The study, led by PSU graduate student Sebastian Busby, examined temperate forests that burned expansively, severely and repeatedly between 2003 and 2015 in the central Cascade Range of Oregon and Washington. On Mt. Adams, these wildfires included the 2008 Cold Springs, 2012 Cascade Creek and 2015 Cougar Creek fires. On Mt. Jefferson, the wildfires included the 2003 Booth and Bear Butte Complex, 2007 Warm Springs Area Lightning Complex and 2014 Bear Butte 2 fires. Some areas Busby studied have burned again this summer as part of the Lionshead fire in the Mt. Jefferson area.
Busby said that historically, wet and cool climate limited fire events in these humid forest environments to an interval of 50 to 200-plus years. But climate change has led to warmer winters, reduced mountain snowpack and longer, drier summers and fire seasons. The time between repeated wildfire events in this study was less than 12 years.
“These forests are drying out earlier in the year, making them more vulnerable to frequent, severe and larger wildfires,” Busby said. “Because these forests have not historically burned very often, they’re composed of high densities of tree species that are not well-adapted to frequent and very large severe fires.”

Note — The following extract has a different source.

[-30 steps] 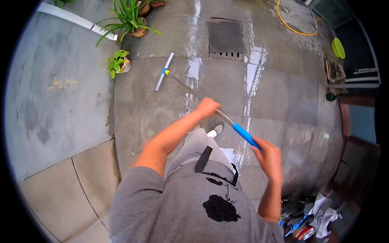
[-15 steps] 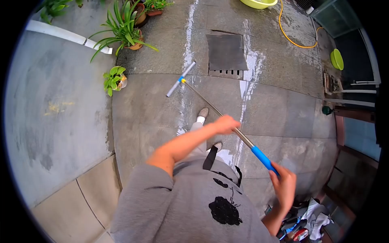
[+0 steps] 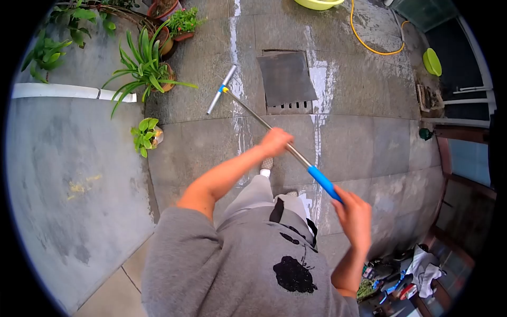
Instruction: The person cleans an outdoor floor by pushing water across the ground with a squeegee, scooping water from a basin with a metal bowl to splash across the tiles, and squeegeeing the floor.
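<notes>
A floor squeegee (image 3: 251,112) with a metal pole runs diagonally across the view, its narrow grey-and-blue head (image 3: 228,79) over the wet concrete floor at upper left. My left hand (image 3: 277,141) is wrapped round the middle of the pole. At the upper end, my right hand (image 3: 353,214) grips the blue handle (image 3: 323,180). Whether the blade presses on the floor I cannot tell. White wet streaks (image 3: 236,84) lie beside the head, and another wet patch (image 3: 322,84) is right of the drain.
A dark mat (image 3: 285,78) partly covers a slotted drain (image 3: 290,108). Potted plants (image 3: 145,63) stand at the left, near a white pipe (image 3: 58,92). A yellow hose (image 3: 364,43) and green basins (image 3: 432,62) are at the far right. Assorted items (image 3: 406,280) lie lower right.
I have stepped forward, so the drain and plants sit lower in view. Both hands and the squeegee have shifted up and left in view, still gripped the same way.
</notes>
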`<state>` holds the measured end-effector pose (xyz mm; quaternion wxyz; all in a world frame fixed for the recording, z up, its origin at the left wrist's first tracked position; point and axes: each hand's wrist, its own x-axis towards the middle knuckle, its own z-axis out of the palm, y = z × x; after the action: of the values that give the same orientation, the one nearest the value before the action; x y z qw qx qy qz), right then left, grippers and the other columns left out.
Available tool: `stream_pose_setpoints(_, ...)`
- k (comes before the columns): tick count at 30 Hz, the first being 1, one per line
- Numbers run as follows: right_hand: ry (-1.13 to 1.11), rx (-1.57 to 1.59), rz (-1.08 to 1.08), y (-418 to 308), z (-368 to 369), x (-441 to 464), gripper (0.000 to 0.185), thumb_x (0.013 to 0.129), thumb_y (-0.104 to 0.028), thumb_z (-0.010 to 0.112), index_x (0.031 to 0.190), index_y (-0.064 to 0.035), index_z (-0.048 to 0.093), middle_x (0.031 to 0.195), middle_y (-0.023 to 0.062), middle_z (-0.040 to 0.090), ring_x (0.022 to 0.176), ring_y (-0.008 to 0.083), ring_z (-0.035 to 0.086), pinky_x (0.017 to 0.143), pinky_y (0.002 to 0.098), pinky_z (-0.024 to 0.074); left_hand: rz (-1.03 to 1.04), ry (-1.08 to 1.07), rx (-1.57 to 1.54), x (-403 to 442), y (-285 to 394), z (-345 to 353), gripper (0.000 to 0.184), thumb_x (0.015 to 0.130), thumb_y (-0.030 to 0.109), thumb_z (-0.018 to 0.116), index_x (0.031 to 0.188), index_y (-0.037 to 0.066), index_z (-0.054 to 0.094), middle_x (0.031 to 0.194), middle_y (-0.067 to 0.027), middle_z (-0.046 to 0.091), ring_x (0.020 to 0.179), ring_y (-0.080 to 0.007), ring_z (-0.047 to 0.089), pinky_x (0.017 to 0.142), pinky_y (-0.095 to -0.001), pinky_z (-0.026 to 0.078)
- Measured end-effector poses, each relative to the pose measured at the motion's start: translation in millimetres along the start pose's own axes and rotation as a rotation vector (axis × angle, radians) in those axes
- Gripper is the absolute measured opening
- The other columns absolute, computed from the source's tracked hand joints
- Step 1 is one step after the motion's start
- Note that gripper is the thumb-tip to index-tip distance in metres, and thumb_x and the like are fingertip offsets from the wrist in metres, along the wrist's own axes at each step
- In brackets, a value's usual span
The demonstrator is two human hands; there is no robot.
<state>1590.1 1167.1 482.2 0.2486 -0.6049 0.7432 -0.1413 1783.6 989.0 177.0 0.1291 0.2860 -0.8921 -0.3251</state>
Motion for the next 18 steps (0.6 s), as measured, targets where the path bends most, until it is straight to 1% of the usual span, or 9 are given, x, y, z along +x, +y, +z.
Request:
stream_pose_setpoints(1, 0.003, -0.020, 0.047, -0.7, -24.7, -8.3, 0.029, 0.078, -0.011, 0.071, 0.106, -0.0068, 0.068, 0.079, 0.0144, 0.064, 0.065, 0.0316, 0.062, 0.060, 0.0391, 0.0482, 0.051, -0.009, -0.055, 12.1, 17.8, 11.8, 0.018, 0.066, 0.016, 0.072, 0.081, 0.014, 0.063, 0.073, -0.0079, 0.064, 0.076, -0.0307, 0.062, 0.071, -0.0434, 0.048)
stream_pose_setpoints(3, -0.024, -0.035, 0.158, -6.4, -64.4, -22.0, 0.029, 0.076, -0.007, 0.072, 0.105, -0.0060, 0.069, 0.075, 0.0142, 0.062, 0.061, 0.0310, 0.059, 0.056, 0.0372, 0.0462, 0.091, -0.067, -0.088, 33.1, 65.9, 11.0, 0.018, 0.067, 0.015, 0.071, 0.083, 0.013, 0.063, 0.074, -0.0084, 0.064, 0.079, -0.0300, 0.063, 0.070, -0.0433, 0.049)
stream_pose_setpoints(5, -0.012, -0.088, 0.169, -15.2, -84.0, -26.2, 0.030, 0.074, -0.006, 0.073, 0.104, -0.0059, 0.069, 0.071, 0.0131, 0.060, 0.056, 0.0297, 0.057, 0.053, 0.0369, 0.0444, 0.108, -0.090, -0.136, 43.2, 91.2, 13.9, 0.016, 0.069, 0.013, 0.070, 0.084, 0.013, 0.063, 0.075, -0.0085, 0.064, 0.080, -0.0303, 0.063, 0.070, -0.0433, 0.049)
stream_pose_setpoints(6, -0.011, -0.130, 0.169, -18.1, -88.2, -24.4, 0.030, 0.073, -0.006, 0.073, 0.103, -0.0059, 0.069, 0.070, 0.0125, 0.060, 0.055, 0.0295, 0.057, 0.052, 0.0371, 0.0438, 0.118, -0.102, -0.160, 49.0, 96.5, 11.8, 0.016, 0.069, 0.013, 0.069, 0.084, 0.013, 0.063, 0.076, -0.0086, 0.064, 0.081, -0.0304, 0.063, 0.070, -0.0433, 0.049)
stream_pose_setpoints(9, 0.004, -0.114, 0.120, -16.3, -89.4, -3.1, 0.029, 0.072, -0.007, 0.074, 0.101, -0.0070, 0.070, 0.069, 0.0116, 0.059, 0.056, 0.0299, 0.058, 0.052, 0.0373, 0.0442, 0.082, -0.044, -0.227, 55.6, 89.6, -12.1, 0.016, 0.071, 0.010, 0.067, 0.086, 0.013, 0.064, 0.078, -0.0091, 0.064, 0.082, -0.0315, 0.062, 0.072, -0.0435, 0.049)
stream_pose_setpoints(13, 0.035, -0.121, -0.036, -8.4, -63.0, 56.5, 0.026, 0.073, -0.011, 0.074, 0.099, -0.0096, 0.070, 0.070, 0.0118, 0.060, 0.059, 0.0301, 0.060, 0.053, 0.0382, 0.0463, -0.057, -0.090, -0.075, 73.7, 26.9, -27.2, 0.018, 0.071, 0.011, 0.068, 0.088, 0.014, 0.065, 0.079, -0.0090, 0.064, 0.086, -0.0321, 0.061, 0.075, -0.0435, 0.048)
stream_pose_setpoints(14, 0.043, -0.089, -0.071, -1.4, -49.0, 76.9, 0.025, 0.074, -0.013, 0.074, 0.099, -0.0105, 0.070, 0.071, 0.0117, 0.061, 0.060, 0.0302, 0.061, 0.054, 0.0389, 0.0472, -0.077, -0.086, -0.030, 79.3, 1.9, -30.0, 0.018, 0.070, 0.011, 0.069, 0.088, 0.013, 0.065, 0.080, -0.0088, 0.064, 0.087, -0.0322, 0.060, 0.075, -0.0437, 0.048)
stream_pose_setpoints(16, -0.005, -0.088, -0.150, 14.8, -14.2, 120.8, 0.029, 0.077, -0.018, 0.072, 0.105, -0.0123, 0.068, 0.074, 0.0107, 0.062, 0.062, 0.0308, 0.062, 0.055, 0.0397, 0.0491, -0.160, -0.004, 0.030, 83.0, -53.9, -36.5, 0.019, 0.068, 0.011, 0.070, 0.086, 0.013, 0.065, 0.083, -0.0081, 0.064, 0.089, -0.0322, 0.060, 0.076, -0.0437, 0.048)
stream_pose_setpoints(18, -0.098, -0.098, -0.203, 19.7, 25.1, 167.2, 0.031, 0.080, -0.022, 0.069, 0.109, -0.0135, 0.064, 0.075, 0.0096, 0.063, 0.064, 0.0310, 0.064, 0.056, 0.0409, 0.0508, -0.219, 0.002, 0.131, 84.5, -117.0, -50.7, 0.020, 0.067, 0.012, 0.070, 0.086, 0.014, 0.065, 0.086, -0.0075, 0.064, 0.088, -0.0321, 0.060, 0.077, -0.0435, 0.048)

True firs were the dominant conifer tree species across the study areas, but post-fire tree regeneration was generally very poor due to a lack of live mature trees remaining after the fires to reseed the forest.
The burned areas, however, did support the establishment of pines at a low density, which are functionally better adapted to fire. The findings suggest that in the near term, these forests may transition from a dense fir-dominated conifer forest into a patchy, low-density, pine-dominated forest that will likely lack the fuel connectivity conducive to crown fires. Busby said that while widespread forest composition change and forest cover loss may be alarming, the results indicate that the altered structure and composition are likely to be more resilient in the face of future fire and climate conditions, such as drought and heatwave events.
“From an ecological point of view, these reburned forests are going to have a greater abundance of tree species that are better adapted to fire and potentially have less flammable forest structure overall,” he said. “Now, in these post-reburned forests that are growing in a warmer and drier world, it will be up to us to decide whether we let future fires burn or not.”
If forest managers and other stakeholders choose to suppress them, they risk returning these forests to their historical dense structures, which thrived in cool and wet climates. However, under ongoing warming conditions, this alternative might increase the likelihood of severe and expansive fires in the future, negatively impacting human life, property, and natural resources.
“Wildfires are a natural ecological process on these landscapes and have been for thousands of years,” Busby said. “Wildfire can be a great catalyst for change, but that change doesn’t have to be entirely negative. We must learn to co-exist with wildfires, use them effectively, and embrace the positive elements they bring to our regional forests and ecosystems.”
The findings are published in the journal Ecosphere. Busby’s co-authors are Andrés Holz, associate professor of geography at PSU, and Kevan Moffett, assistant professor of environmental hydrology at Washington State University-Vancouver.